About this exercise: Scan the records for the word "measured". Return each line where it is found.

Stored dataset items:
##############################
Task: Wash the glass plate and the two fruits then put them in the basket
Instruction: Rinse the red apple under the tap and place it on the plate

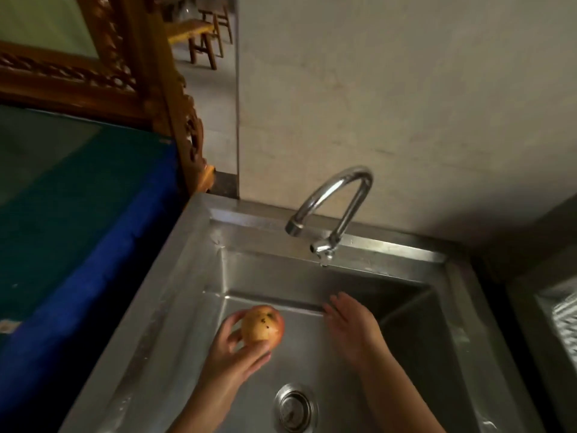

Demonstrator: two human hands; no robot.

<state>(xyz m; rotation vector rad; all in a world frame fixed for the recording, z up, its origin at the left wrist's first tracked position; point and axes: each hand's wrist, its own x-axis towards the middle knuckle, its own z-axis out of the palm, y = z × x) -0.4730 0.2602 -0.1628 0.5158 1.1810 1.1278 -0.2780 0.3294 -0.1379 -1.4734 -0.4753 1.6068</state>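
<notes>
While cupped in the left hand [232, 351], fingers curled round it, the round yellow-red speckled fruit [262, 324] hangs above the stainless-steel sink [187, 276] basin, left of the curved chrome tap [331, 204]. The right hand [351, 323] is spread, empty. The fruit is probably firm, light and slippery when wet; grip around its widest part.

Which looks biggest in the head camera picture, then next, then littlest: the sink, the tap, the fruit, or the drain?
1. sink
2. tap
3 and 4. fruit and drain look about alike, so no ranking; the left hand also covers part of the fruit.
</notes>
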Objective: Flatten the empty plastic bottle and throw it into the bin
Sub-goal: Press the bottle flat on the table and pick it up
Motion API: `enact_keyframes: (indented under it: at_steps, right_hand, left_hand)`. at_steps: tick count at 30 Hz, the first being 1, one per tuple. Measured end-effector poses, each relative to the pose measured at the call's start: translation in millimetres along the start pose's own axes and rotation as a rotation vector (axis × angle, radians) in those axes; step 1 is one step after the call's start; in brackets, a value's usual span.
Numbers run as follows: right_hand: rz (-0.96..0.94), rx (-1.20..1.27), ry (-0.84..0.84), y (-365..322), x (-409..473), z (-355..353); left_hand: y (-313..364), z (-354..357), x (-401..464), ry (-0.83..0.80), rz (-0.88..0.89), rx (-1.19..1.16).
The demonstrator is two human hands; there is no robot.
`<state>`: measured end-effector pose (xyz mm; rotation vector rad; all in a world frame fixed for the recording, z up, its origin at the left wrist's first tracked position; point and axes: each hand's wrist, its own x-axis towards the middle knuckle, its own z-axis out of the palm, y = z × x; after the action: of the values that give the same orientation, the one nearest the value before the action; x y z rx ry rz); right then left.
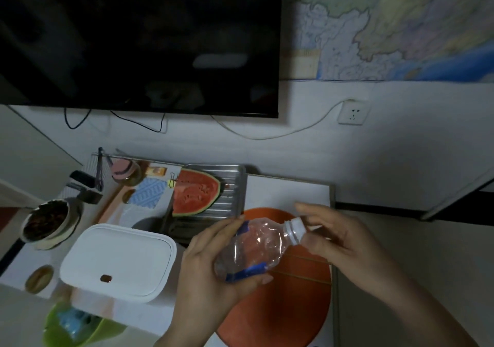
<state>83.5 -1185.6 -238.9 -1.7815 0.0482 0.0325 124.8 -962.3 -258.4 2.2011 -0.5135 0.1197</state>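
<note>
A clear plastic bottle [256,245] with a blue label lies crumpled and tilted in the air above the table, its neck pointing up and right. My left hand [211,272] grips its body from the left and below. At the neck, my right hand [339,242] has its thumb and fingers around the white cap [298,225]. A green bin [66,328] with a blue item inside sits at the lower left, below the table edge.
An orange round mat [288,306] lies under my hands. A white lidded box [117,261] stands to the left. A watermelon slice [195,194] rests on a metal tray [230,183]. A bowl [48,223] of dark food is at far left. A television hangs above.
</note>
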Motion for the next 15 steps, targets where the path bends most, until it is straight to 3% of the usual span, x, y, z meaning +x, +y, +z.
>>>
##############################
Your solution:
Motion API: `enact_keyframes: (indented under it: at_steps, right_hand, left_hand)`. at_steps: tick count at 30 Hz, the first being 1, one per tuple. Measured end-effector poses, each relative to the pose measured at the call's start: translation in millimetres along the start pose's own axes and rotation as a rotation vector (axis × angle, radians) in those axes; step 1 is one step after the call's start; in brackets, a value's usual span.
`<state>`: measured end-effector pose (xyz mm; rotation vector rad; all in a world frame fixed for the recording, z up, its origin at the left wrist's first tracked position; point and axes: each hand's wrist, its own x-axis towards the middle knuckle, its own z-axis out of the palm, y = z × x; after the action: of the values that give the same orientation, the one nearest the value before the action; x y z rx ry rz); right then left.

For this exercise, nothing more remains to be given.